Reproduce the records below; each should match the original exactly.

== Segment start ==

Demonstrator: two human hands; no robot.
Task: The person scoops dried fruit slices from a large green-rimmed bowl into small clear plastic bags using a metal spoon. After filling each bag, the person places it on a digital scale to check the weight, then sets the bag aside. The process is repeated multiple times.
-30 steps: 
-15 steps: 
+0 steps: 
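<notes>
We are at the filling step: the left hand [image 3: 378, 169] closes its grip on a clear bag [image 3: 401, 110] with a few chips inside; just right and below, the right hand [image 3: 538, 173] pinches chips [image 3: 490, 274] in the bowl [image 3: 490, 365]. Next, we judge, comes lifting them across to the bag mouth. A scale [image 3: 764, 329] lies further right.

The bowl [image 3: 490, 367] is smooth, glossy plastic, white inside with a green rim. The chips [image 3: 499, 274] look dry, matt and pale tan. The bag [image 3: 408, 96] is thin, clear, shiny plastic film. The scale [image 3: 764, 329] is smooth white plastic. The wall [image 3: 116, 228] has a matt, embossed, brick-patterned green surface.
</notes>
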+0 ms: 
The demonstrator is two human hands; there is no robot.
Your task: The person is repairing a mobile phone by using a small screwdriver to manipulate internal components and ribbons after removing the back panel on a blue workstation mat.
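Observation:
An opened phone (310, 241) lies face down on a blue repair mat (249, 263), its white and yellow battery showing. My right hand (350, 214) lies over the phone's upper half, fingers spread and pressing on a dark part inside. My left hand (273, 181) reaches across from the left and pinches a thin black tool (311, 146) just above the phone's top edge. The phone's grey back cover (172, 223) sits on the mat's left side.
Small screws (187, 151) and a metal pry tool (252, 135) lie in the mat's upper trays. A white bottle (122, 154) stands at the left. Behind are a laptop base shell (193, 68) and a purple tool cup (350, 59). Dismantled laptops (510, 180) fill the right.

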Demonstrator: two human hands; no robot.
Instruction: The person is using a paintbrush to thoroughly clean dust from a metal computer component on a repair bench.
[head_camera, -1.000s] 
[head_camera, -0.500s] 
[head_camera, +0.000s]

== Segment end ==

* **Written solution**:
Demonstrator: two human hands; no robot.
Task: The person scoops dried fruit slices from a large green-rimmed bowl into small clear plastic bags using a metal spoon. After filling each bag, the person places it on a digital scale to check the weight, then sets the bag aside. The process is repeated multiple times.
-30 steps: 
-15 steps: 
+0 steps: 
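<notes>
We are at the filling step: the left hand [image 3: 378, 169] closes its grip on a clear bag [image 3: 401, 110] with a few chips inside; just right and below, the right hand [image 3: 538, 173] pinches chips [image 3: 490, 274] in the bowl [image 3: 490, 365]. Next, we judge, comes lifting them across to the bag mouth. A scale [image 3: 764, 329] lies further right.

The bowl [image 3: 490, 367] is smooth, glossy plastic, white inside with a green rim. The chips [image 3: 499, 274] look dry, matt and pale tan. The bag [image 3: 408, 96] is thin, clear, shiny plastic film. The scale [image 3: 764, 329] is smooth white plastic. The wall [image 3: 116, 228] has a matt, embossed, brick-patterned green surface.
</notes>
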+0 ms: 
The demonstrator is two human hands; there is no robot.
Your task: The person is repairing a mobile phone by using a small screwdriver to manipulate internal components and ribbons after removing the back panel on a blue workstation mat.
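Observation:
An opened phone (310, 241) lies face down on a blue repair mat (249, 263), its white and yellow battery showing. My right hand (350, 214) lies over the phone's upper half, fingers spread and pressing on a dark part inside. My left hand (273, 181) reaches across from the left and pinches a thin black tool (311, 146) just above the phone's top edge. The phone's grey back cover (172, 223) sits on the mat's left side.
Small screws (187, 151) and a metal pry tool (252, 135) lie in the mat's upper trays. A white bottle (122, 154) stands at the left. Behind are a laptop base shell (193, 68) and a purple tool cup (350, 59). Dismantled laptops (510, 180) fill the right.
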
Demonstrator: two human hands; no robot.
Instruction: The person is using a paintbrush to thoroughly clean dust from a metal computer component on a repair bench.
[head_camera, -1.000s] 
[head_camera, -0.500s] 
[head_camera, +0.000s]

Nothing remains open in this exercise.